EXERCISE AIM
Your answer must be the lines from the top of the listing below through the line that holds "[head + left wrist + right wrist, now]", retyped exactly, with no pictures.

•••

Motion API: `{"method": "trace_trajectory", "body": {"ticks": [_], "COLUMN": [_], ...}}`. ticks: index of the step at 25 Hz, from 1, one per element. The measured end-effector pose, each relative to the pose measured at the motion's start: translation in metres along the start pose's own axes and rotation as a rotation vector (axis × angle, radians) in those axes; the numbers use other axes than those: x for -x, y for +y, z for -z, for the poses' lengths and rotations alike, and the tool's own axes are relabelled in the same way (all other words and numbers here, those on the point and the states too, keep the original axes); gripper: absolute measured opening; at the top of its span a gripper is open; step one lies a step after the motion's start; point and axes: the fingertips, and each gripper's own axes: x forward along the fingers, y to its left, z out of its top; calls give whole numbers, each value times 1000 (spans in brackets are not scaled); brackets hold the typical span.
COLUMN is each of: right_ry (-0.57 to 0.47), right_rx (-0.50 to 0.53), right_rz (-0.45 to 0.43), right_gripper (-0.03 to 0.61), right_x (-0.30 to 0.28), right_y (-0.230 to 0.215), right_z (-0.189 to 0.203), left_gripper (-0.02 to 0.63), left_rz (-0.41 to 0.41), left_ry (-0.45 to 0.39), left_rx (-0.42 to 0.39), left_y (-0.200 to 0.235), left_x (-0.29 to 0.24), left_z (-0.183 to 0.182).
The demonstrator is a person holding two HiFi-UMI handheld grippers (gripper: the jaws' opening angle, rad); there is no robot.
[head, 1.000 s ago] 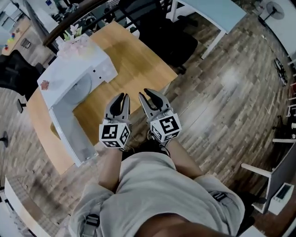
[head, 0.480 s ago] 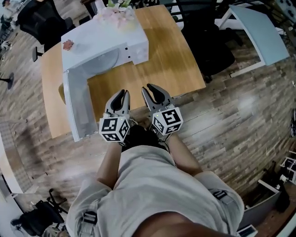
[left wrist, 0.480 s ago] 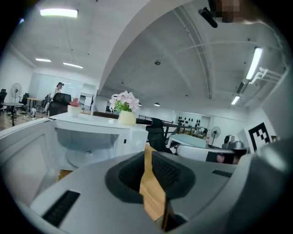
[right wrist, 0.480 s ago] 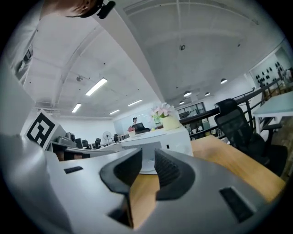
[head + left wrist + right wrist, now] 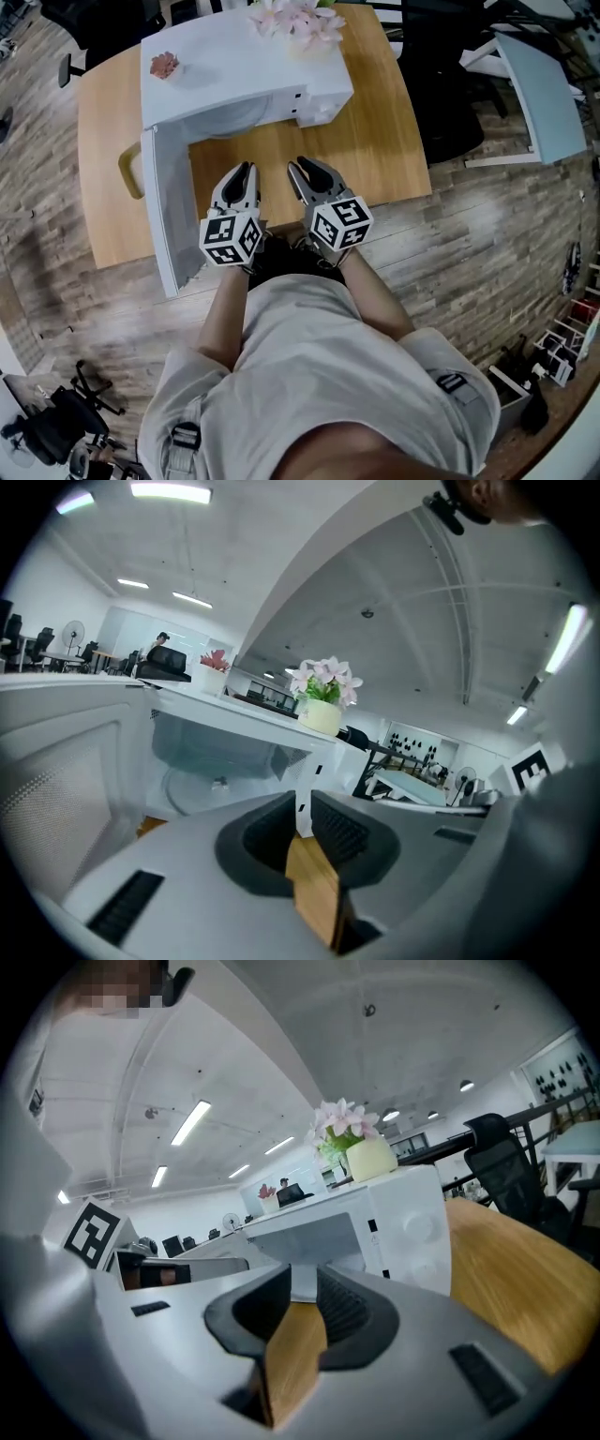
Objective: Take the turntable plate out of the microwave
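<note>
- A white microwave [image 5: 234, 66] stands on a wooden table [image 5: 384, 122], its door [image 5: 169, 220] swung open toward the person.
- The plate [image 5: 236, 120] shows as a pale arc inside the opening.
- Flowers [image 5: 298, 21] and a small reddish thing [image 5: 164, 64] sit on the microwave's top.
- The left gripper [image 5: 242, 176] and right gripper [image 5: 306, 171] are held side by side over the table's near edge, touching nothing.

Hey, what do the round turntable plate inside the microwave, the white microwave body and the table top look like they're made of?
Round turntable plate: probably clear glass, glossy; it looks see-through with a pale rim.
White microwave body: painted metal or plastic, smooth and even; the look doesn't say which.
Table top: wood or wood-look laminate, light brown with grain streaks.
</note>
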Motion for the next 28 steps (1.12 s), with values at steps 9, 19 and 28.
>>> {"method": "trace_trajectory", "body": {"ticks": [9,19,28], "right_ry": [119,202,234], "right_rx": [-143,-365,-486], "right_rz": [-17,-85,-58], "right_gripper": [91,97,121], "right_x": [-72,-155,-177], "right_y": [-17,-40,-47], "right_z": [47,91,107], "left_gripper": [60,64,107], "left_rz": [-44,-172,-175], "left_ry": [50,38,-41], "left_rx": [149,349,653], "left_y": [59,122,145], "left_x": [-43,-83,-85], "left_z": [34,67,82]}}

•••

ANSWER TO THIS EXERCISE
Motion API: `{"method": "trace_trajectory", "body": {"ticks": [_], "COLUMN": [_], ...}}`. ticks: index of the step at 25 Hz, from 1, one per element. The measured end-effector pose, each relative to the pose measured at the motion's start: translation in metres along the start pose's own axes and rotation as a rotation vector (axis × angle, radians) in those axes; the numbers use other axes than those: x for -x, y for +y, z for -z, for the poses' lengths and rotations alike, and the tool's own axes are relabelled in the same way (all other words and numbers here, those on the point and the states too, keep the original axes); gripper: absolute measured opening; at the top of its span a gripper is open; step one lies a step after the motion's start; point and axes: the fingertips, and each gripper's own axes: x forward along the fingers, y to its left, z out of its top; calls give whole numbers, each value times 1000 (spans in brackets are not scaled); brackets hold the typical span.
COLUMN is each of: right_ry (-0.57 to 0.47), right_rx (-0.50 to 0.53), right_rz (-0.45 to 0.43), right_gripper (-0.03 to 0.61), right_x (-0.30 to 0.28), right_y (-0.230 to 0.215), right_z (-0.189 to 0.203), left_gripper (-0.02 to 0.63), left_rz (-0.41 to 0.41), left_ry (-0.45 to 0.39), left_rx (-0.42 to 0.39), left_y (-0.200 to 0.235), left_x (-0.29 to 0.24), left_z (-0.183 to 0.182).
The demonstrator is a person holding two HiFi-UMI handheld grippers (gripper: the jaws' opening angle, rad); there is no robot.
[head, 1.000 s ago] 
[head, 0.480 s ago] 
[left wrist, 0.480 s ago] 
[right wrist, 0.480 s ago] 
[head + left wrist + right wrist, now] 

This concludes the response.